Gravataí alcançou uma posição de destaque no cenário econômico gaúcho, firmando-se como a quarta maior economia do Rio Grande do Sul. Este feito, embasado nos dados mais recentes do Produto Interno Bruto (PIB) dos Municípios, divulgados pelo Instituto Brasileiro de Geografia e Estatística (IBGE) para o ano de 2021, revela um dinamismo notável e reposiciona a cidade no mapa de desenvolvimento do estado. A ascensão de Gravataí, que movimentou um PIB de R$ 22,6 bilhões, ultrapassando municípios tradicionais, reflete uma complexa interação de fatores industriais e logísticos.

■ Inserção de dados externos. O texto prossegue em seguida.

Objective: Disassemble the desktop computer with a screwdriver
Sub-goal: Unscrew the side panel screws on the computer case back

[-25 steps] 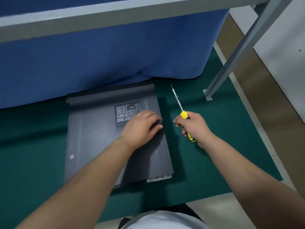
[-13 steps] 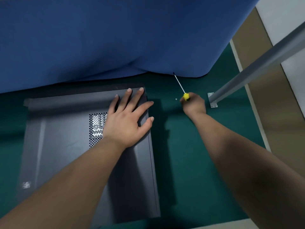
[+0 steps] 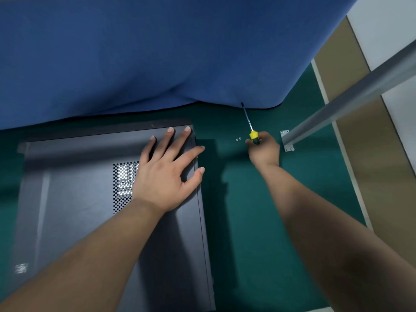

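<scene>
Two bare forearms reach forward from the bottom edge over a green mat [image 3: 258,221]. Nearest lies the dark grey computer case [image 3: 78,210], flat on its side on the mat, with a patch of vent holes [image 3: 122,183] in its top panel. Spread flat on that panel near its far right corner is the left hand [image 3: 167,171], fingers straight, grasping nothing. Farther right, off the case, the right hand [image 3: 264,149] curls around the yellow-handled screwdriver [image 3: 249,124], shaft pointing away toward the blue cloth [image 3: 157,52]. Just left of that hand, two small screws [image 3: 238,139] lie on the mat. Beyond it stands a metal leg [image 3: 337,109].
</scene>
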The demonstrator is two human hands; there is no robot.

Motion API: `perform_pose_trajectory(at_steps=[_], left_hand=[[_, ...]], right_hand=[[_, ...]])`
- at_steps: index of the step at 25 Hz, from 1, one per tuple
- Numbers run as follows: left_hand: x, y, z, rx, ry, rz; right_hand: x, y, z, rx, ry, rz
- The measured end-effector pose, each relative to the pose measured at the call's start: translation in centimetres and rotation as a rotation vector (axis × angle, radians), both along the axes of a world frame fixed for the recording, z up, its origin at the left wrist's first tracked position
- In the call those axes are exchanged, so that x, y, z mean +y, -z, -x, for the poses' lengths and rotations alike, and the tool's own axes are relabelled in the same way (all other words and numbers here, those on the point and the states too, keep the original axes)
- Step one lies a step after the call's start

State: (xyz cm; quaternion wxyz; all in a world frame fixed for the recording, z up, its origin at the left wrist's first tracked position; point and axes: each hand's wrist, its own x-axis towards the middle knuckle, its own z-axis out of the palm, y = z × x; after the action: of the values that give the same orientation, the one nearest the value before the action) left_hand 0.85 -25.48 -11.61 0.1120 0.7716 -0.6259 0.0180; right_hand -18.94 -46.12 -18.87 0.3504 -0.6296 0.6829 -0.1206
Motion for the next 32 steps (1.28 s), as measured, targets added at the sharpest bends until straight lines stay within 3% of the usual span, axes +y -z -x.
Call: perform_pose_trajectory(at_steps=[11,28,32], left_hand=[[-0.1,0.1,-0.1,0.009,-0.013,-0.003],[0.0,-0.1,-0.2,0.032,-0.015,-0.055],[0.1,-1.2,-0.3,0.099,0.004,-0.121]], right_hand=[[0.6,-1.6,3.1,0.336,0.037,0.019],[4.6,-2.2,4.0,0.328,-0.051,0.116],[10.0,-5.7,3.5,0.157,-0.141,0.116]])
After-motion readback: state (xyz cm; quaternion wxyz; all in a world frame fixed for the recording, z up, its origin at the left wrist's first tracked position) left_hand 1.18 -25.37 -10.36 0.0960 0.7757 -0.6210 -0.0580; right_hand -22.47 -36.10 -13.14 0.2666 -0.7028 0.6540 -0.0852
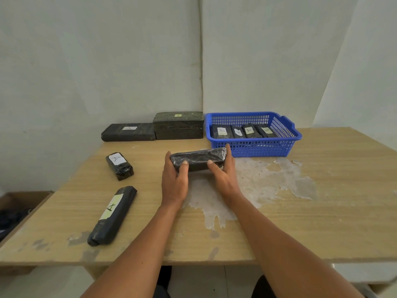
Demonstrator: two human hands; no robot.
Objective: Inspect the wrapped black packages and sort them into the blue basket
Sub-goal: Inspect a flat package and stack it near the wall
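Note:
A wrapped black package [198, 158] is held at mid-table, just in front of the blue basket [290, 136]. My left hand [174, 179] grips its left end and my right hand [223, 175] grips its right end. No label shows on the side facing me. The basket holds several black packages [245, 131], each with a white label marked A. To the left, a short labelled package [119, 166] and a long labelled package [112, 216] lie on the table.
Against the back wall lie a flat black labelled package [128, 132] and a taller dark box [178, 125]. The wooden table [322, 211] has a pale worn patch under my hands. A cardboard box [17, 209] stands on the floor at left.

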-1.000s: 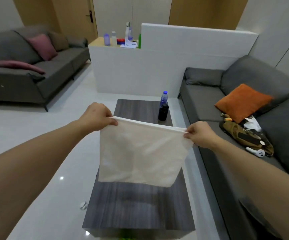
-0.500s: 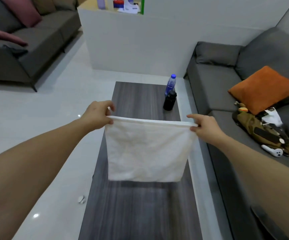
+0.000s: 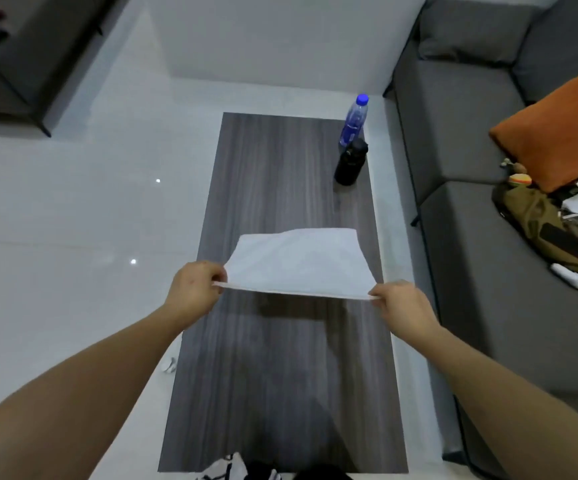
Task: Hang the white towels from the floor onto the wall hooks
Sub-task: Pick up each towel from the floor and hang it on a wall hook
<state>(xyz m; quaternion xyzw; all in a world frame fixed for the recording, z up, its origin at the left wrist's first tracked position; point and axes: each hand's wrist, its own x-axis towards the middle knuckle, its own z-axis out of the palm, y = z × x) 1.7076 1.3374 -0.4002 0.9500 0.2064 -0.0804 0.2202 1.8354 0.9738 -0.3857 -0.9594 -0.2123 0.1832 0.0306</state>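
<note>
The soft white square towel (image 3: 299, 263) hangs stretched over the dark wooden bench (image 3: 280, 375). The left hand (image 3: 195, 289) and right hand (image 3: 403, 308) each pinch a near corner with their fingers. If one pinch slips, that corner could flop down.

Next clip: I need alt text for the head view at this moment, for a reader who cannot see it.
A person's left hand and right hand each pinch a near corner of a white towel, holding it stretched over a dark wood-grain coffee table. A blue-capped water bottle and a black bottle stand at the table's far right, beside a grey sofa.
</note>
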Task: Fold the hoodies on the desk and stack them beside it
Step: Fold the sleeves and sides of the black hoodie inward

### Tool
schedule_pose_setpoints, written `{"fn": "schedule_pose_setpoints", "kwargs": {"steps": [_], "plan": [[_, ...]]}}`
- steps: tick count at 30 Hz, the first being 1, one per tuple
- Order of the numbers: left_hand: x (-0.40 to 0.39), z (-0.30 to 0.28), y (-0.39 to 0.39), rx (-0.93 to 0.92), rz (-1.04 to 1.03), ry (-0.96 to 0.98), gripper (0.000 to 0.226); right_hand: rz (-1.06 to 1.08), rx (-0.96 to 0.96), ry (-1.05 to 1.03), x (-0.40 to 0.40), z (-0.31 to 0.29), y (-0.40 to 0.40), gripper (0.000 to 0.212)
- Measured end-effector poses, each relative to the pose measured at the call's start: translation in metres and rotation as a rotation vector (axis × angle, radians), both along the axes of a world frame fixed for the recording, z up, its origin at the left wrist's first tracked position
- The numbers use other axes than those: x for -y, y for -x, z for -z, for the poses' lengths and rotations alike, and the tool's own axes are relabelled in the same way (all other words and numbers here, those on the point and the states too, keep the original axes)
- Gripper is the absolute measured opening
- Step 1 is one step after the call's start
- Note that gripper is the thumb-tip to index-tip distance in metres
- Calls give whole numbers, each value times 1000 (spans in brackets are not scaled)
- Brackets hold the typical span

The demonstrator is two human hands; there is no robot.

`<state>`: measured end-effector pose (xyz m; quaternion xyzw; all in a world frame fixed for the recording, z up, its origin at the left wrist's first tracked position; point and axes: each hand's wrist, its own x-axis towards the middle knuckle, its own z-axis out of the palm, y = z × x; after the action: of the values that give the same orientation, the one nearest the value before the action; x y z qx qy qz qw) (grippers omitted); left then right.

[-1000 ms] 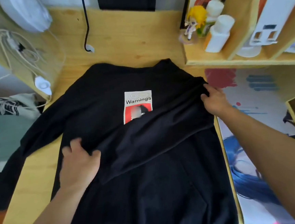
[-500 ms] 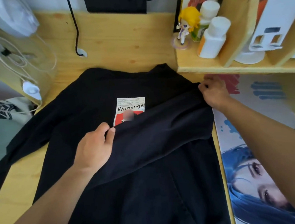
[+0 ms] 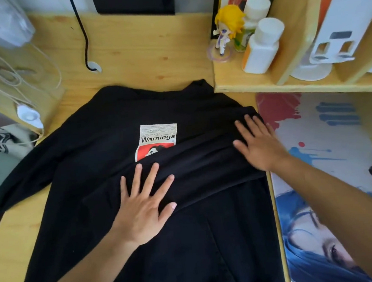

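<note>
Basically, we had both hands flat, fingers spread: left hand [image 3: 142, 214] and right hand [image 3: 259, 143] pressing the folded sleeve [image 3: 205, 168]. Hoodie [image 3: 95, 148] looked soft, limp; we'd grip the free left sleeve.

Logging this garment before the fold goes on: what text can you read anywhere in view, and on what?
"Warnings": bold black word on the printed patch on the black hoodie.
"U.S.A. Match Co.": small line near the patch's top, only barely legible.
Other fine lines on the patch: too small to read.
White bottles on the shelf: no legible label.
</note>
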<state>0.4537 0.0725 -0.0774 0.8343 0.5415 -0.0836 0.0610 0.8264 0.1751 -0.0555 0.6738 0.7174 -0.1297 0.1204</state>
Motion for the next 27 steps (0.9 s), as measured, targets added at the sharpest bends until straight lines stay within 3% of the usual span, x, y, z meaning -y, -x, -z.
{"fn": "schedule_pose_setpoints", "kwargs": {"steps": [3,6,9,13,16,20,27], "plan": [[0,-4,-3,36,-7,-32,70,159,-12,-55,-13,-22,26,61],[-1,-7,-7,93,-247,-86,67,58,-119,-279,13,-22,94,65],[0,-1,2,71,-396,-91,70,-24,-63,-149,32,6,106,71],[6,3,23,74,-392,-73,77,67,-23,-87,21,11,100,69],[14,0,32,83,-379,-82,78,264,-134,-92,22,-12,130,68],[17,-3,32,118,-332,-68,75,-24,-190,-353,54,-25,220,69],[42,-3,91,169,-143,-14,65,-4,-22,-152,60,12,225,75]]}}
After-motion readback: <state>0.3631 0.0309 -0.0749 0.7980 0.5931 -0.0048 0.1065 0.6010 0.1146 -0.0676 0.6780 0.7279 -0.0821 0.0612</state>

Essa escalada não é apenas um número frio; ela representa o resultado de anos de investimentos e da consolidação de um parque industrial robusto, com forte presença do setor automotivo e de autopeças, além de um crescente polo de logística e serviços. A cidade, localizada estrategicamente na Região Metropolitana de Porto Alegre, tem demonstrado resiliência e capacidade de atração de novos negócios, mesmo em períodos de instabilidade econômica, consolidando sua relevância para o desenvolvimento do estado.
A análise da trajetória de Gravataí, que frequentemente disputa posições com outras potências regionais, mostra a importância de uma base produtiva diversificada e da infraestrutura de transporte. A cidade se beneficia da proximidade com a capital e com importantes rodovias, como a BR-290 e a ERS-118, facilitando o escoamento da produção e o acesso a mercados consumidores. No entanto, o que os números revelam também esconde desafios e a necessidade de uma gestão atenta às flutuações setoriais.
Os pilares da ascensão econômica de Gravataí
O desempenho econômico de Gravataí é intrinsecamente ligado à sua vocação industrial. O município abriga uma das maiores plantas da General Motors (GM) na América Latina, um motor significativo para a economia local e regional. A produção automotiva, juntamente com a cadeia de fornecedores e autopeças, gera milhares de empregos e impulsiona outros setores, como o de serviços e comércio. Segundo o IBGE, o setor industrial foi um dos principais propulsores do crescimento do PIB municipal, demonstrando a força desse segmento.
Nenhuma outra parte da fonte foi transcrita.